New Zealand Ministry of Foreign Affairs and Trade issued a statement about suspending funding to the United Nations’ aid agency for Palestinians Arabs. The reason for such a serious move is allegations of corruption and links to terrorism in the UN Relief and Works Agency (UNRWA).
The government of New Zealand followed the Netherlands and Switzerland in their desire to revise the relations with the UNRWA. The funding for that UN body is on hold until the release of the October report by the U.N. Office of Internal Oversight Services on allegations.
The UNRWA’s reputation is spotted by misconduct, corruption, links to terror groups, the perpetuation of the Israeli-Arab conflict and anti-Semitism, the UN OIOS report said.
“We expect UNRWA to cooperate fully with the investigation under way and to report back on the investigation’s findings and recommendations,” the New Zealand Ministry of Foreign Affairs and Trade said in a statement.
NZ MFA will review the findings of the UN OIOS report once the investigation is complete. In addition, it will provide advice to the minister of Foreign Affairs on future funding. From January to June, New Zealand provided nearly $1.6 million to UNRWA.
UN aid agency for Palestinians under fire for corruption
NZ’s suspending financial support for the UNRWA is not the first case. Last month, the Netherlands and Switzerland announced the suspension of funding for UNRWA following a damning report alleging corruption at the organization’s highest levels.

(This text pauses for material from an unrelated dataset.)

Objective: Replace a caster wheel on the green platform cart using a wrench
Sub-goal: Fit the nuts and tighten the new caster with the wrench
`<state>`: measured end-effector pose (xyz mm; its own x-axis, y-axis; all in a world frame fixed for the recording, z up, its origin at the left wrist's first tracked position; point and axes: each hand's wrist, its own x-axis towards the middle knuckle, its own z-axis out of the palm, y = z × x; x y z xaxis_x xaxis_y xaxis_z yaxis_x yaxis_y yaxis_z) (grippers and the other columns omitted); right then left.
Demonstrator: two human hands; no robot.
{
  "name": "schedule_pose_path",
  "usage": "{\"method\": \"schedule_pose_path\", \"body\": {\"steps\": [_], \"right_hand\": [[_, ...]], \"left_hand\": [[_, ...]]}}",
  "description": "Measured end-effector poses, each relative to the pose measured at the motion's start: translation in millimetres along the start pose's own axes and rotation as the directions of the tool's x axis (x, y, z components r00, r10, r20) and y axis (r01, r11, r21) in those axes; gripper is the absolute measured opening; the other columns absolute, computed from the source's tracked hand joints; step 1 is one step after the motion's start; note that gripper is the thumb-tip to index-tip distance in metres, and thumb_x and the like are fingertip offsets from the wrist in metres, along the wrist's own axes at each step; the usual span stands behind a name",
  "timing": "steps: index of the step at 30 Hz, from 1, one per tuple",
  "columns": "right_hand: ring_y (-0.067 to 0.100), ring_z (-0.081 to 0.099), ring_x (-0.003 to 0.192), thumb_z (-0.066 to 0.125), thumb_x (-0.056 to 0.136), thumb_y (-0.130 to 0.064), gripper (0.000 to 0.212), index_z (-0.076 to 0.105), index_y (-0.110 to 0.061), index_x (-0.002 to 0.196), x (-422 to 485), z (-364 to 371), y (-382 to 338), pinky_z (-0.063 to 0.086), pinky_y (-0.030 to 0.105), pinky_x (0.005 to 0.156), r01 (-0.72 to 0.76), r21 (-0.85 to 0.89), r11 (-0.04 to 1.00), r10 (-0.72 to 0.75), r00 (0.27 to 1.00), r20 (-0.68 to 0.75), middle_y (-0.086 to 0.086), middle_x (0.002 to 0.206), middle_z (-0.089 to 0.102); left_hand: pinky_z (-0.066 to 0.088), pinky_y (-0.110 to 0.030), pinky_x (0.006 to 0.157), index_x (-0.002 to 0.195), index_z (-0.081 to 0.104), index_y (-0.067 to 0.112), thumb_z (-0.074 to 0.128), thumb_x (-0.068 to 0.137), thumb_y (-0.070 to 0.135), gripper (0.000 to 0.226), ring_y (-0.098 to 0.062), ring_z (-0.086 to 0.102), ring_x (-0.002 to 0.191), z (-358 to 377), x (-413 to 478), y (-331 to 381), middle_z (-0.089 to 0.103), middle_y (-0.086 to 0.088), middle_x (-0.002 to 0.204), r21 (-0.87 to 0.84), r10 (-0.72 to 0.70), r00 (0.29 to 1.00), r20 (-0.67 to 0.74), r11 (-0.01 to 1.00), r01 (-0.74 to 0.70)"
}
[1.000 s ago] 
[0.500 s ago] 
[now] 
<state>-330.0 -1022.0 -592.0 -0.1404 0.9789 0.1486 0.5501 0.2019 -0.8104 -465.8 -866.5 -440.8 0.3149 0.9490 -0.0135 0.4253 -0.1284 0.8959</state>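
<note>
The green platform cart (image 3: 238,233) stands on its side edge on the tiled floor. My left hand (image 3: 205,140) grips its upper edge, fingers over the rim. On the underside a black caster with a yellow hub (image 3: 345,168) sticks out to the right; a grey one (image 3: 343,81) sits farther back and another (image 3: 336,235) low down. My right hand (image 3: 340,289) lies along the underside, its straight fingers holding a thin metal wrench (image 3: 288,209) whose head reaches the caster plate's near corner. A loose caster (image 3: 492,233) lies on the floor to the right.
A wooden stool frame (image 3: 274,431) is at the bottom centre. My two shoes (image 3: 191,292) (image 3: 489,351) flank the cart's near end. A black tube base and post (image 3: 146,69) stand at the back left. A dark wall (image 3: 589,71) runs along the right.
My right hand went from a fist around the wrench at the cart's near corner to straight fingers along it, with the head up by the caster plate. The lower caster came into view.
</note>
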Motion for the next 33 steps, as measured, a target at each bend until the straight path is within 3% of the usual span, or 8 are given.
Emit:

An internal report leaked last month alleged both graft and sexual misconduct of the United Nations Relief and Works Agency, which was thrown into crisis after the United States announced last year that it would no longer fund it. The allegations are now being scrutinized by UN investigators.
A copy of the damning report obtained by AFP describes “credible and corroborated” allegations of serious ethical abuses, including involving UNRWA’s top official, Commissioner-General Pierre Krahenbuhl.
According to UNRWA, when the agency was launched in 1948, it provided services to about 750,000 refugees. But since Palestinian refugee status is “inherited,” that number has grown about seven-fold to some 5.2 million today.
Until earlier this year, the United States had been the largest donor to UNRWA, providing more than $355 million to the agency in 2016. However, President Donald Trump slashed contributions to the agency by approximately 80 percent to around $80 million.
“It is time to return UNRWA to its original framework and that is what H.R. 6451, the UNRWA Reform and Refugee Support Act, would do. This bill would ensure that U.S. taxpayer dollars dedicated to refugees only contribute to UNRWA to the extent that it resettles the original refugees from 1948—not their descendants, who UNRWA also claim to be refugees,” Rep. Doug Lamborn (R-Colo.) said.